→ **WORK TO BE COMPLETED**:
The word to find is "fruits". State how many lines below contain it, giving only the number.

Segment Start: RECORDS TO PROCESS

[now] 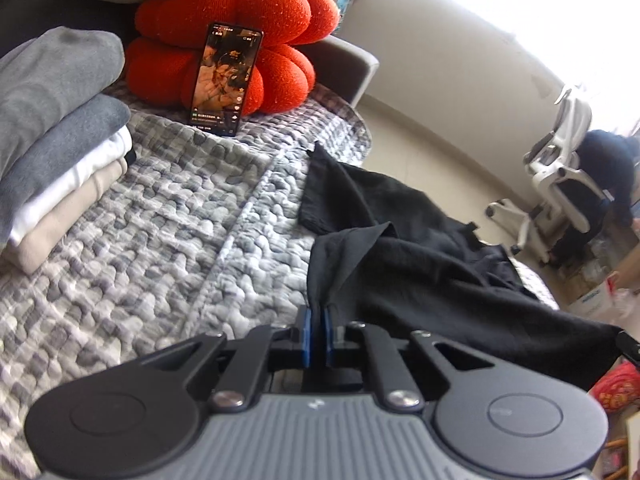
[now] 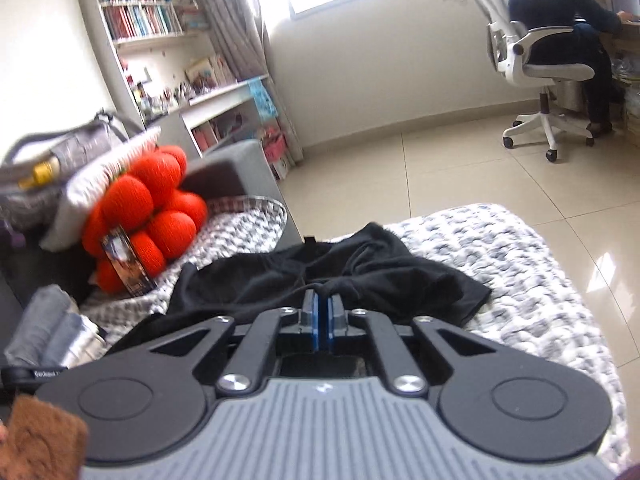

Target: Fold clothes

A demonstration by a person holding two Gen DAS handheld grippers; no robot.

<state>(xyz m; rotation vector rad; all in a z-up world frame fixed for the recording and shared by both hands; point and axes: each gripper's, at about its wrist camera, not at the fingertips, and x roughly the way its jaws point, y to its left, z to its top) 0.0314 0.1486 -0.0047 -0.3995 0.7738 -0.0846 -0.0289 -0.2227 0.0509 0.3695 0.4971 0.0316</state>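
On my far left a stack of folded clothes (image 1: 60, 152) sits on the quilted cover (image 1: 160, 220), grey pieces on top, white and beige beneath, its edge well apart from my grippers. Next to it a phone (image 1: 224, 80) stands upright, leaning on an orange cushion (image 1: 224, 12) by the sofa arm. Between the stack and the black garment (image 1: 420, 248) lies a broad bare stretch of quilt with a seam running through it. My left gripper (image 1: 318, 316) has its blue pads pressed together, pinching a raised fold at the garment's left edge; the cloth hangs taut from the pinch and spreads away rumpled to the right, one sleeve reaching up toward the quilt's far edge. My right gripper (image 2: 321, 308) is likewise clamped on a bunched ridge of the same garment (image 2: 360, 268), which lies crumpled across the middle of the quilt (image 2: 500, 280). Right of it the cover is bare up to its rounded edge, then open tiled floor (image 2: 460, 168). Farther right a person (image 2: 560, 8) sits in a white office chair (image 2: 532, 76) at a desk, well apart.
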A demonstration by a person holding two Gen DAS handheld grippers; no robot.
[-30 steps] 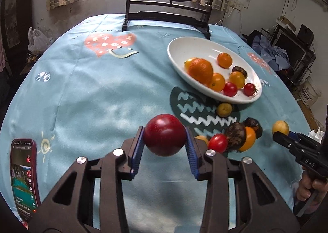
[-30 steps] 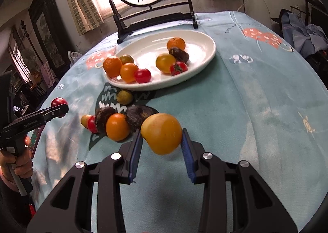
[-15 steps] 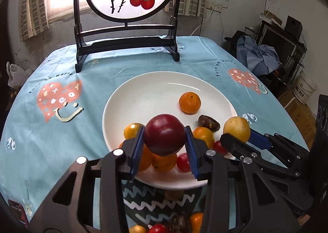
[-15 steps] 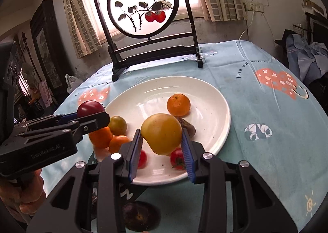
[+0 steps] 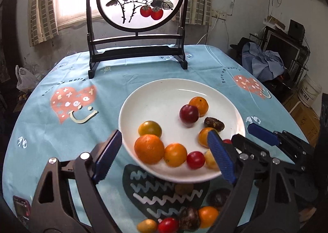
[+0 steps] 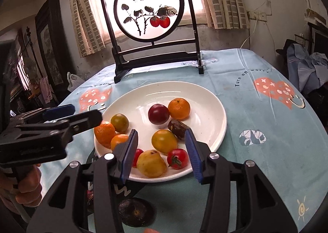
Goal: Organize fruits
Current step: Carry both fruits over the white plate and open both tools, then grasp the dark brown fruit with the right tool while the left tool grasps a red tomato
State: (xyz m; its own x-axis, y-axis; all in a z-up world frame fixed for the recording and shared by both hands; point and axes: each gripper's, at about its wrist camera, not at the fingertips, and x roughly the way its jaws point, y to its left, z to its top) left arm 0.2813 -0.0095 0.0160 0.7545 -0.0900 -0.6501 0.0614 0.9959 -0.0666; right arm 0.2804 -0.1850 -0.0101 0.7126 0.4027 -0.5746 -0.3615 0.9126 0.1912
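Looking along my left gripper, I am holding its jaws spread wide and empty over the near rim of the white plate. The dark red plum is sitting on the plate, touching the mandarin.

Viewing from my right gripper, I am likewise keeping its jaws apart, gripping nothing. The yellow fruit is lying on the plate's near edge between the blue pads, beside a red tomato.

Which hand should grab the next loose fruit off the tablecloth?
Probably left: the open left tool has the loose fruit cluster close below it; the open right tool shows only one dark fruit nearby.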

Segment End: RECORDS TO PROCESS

→ **YOUR RESPONSE**:
2